New IRS Guidance Provides Even More Flexibility for Cafeteria Plans, FSAs, and DCAPs

You might recall that in December 2020, Congress passed the year-end funding bill known as the Consolidated Appropriations Act, 2021 (“CAA”), which contained provisions that provide significant flexibility for flexible spending accounts (“FSAs”) and dependent care assistance plans (“DCAPs”) in 2020 and 2021.  Last week, on February 18, 2021, the IRS released Notice 2021-15 to clarify certain aspects of the CAA and to provide even more flexibility than that provided in the CAA.  Here is a brief overview of both the CAA and Notice 2021-15:

CAA:

  1. 2020 FSA/DCAP CARRY OVER. For plan years ending in 2020, FSAs and/or DCAPs can allow participants to carryover any unused benefits for contributions remaining from 2020 in to the 2021 plan year.
  2. 2021 FSA/DCAP CARRY OVER. For plan years ending in 2021, FSAs and/or DCAPs can allow participants to carry over any unused benefits or contributions remaining from 2021 into the 2022 plan year.
  3. EXTENDED FSA/DCAP GRACE PERIOD. Employers can extend the FSA or DCAP grace period for the plan years ending in 2020 and/or 2021 to 12 months after the end of the year, with respect to unused benefits/contributions remaining at the end of the year. (This extends the permissible period for incurring claims.)
  4. POST-TERMINATION FSA REIMBURSEMENTS. Employers can allow an employee who ceases participation in the plan during calendar year 2020 or 2021 to continue to receive reimbursements from unused benefits or contributions through the end of the plan year when participation ceased (including any grace period).
  5. SPECIAL DCAP CARRY FORWARD. Typically, expenses may only be reimbursed under a DCAP for a qualifying child who has not attained age 13. Instead of the normal age 13 age limit, the CAA pushes the age limit to age 14 – during the plan year where the end of the regular enrollment period was on or before January 31, 2020 (i.e., enrollment period for 2020 plan year would have been in 2019).
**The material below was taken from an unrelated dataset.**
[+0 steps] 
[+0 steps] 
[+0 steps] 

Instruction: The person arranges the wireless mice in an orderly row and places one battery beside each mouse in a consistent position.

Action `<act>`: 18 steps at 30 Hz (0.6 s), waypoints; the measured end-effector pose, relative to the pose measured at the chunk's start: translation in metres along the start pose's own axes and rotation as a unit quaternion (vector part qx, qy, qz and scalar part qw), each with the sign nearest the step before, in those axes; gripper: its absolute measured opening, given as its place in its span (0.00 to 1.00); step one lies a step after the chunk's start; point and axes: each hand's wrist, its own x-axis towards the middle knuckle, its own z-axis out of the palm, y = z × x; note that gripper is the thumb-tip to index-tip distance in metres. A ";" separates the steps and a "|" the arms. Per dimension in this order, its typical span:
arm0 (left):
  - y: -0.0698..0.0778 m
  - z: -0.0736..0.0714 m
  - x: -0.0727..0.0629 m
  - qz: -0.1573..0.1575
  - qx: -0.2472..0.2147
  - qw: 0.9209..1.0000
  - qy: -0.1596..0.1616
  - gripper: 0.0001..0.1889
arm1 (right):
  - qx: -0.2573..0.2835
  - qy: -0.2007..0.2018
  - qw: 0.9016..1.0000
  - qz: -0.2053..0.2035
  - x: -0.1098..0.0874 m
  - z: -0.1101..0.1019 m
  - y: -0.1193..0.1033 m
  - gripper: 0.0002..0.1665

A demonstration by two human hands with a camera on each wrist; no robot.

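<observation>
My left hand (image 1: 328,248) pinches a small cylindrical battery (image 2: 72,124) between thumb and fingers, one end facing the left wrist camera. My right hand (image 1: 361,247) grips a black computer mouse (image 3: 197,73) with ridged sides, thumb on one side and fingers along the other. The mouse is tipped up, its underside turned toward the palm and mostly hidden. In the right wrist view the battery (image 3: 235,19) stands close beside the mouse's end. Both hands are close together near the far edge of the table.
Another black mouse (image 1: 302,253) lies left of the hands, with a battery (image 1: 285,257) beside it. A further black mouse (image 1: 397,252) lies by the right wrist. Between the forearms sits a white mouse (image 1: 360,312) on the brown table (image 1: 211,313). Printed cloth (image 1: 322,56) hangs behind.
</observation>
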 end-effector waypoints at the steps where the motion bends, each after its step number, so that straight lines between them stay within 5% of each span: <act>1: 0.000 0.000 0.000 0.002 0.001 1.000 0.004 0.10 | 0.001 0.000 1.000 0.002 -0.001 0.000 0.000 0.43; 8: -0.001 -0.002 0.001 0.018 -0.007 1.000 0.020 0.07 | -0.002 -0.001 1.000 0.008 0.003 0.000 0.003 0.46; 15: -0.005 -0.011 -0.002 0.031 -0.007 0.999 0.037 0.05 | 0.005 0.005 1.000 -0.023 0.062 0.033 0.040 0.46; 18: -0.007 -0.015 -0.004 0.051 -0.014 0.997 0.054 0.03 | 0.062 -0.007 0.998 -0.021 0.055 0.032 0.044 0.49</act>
AND if there was an unused balance at the end of 2020, age 14 can be used in the 2021 plan year.
  6. PROSPECTIVE MODIFICATION FOR 2021 PLAN YEAR. For the plan year ending in 2021, an FSA or DCAP can allow an employee to make an election to prospectively modify the amount of employee contributions to the arrangement without regard to any change in status.
  7. PLAN AMENDMENT REQUIREMENT. A plan amendment must be adopted by the last day of the first calendar year beginning after the end of the plan year in which the amendment is effective (i.e., if amendment is effective 12/31/20, must adopt an amendment by 12/31/21).

  IRS Notice 2021-15

 IRS Notice 2021-15 restates and clarifies certain aspects of the CAA, and it also provides additional flexibility.  The following outlines most, but not all, of the Notice 2021-15 guidance.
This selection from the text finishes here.